Following the analysis of 35 publicly available RNA-sequencing data sets, the researchers noticed that certain sets of genes repeatedly showed changes in gene expression. The data were taken from a combination of human and mouse studies that had been published in recent years and covered a diverse set of biological processes. In 30 out of the 35 sets, they found that gene sets that were either particularly long or particularly short displayed the most changes in levels of gene expression. The majority of the short genes identified encode proteins that form part of the ribosome, the organelle responsible for translating mRNA into proteins, and the recurrent long genes identified were found to encode for proteins involved in the cell’s extracellular matrix.
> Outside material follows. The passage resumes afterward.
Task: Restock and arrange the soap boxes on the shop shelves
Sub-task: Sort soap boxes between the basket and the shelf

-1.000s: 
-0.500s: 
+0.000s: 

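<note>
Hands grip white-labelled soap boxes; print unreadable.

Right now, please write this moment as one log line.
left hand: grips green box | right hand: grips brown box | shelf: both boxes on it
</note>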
Upon further investigation into the puzzling pattern, the researchers found that it stemmed from an experimental artefact, rather than any innate biological response to a trigger. When comparing replicate samples from the same biological condition, they found that the pattern was due to a technical bias that appeared to be coupled with the length of the gene. In addition, the detected length bias, when combined with flaws in any statistical analysis, could lead to the false labeling of biological functions as cellular responses, in particular those related to the ribosome or extracellular matrix. This bias was found not to be corrected for in many commonly used data-normalizing methods and therefore is likely to have been included in many more data sets.

The effect, known as the sample-specific length effect, has been described previously in the literature and many methods-oriented scientists are actually aware of the issue. The more surprising result of the study is the notion that many researchers are not actively addressing it, as shown by the high percentage of data sets where it has not been corrected for.

Never underestimate the importance of statistics

Although worrying at first glance, the results are not as negative as they appear. As well as identifying the bias, the researchers also describe how to overcome it and remove it from the data, allowing for any false results to be filtered out while maintaining the biologically relevant ones. By considering the length of the gene as a sample-specific covariate, the number of false positives can be markedly reduced while the true results remain.

The exact factors that underplay this sample-specific length effect are not fully understood and further studies into this are required. The authors recommend that researchers be on the lookout for this bias in their own studies and that they implement the suggested data-normalization methods as default steps in their standard practice for analysis of RNA-sequencing data.

Michael Love, a biostatistician from the University of North Carolina-Chapel Hill (NC, USA) who was otherwise not involved with the study told The Scientist, “[this paper is] a really nice demonstration of how important it is to do quality control checking.” He also noted that there are other biases that are known to affect RNA-sequencing data, such as GC-content bias, and these also need to be accounted for consistently across research teams.

If anything, the study highlights that not all techniques should be accepted as 100% reliable as there is always the potential for bias. As concerns over the reproducibility crisis grow across all areas of scientific research, this work reinforces the need for accurate statistical analysis, no matter how well supported the accuracy of the underlying technique may be.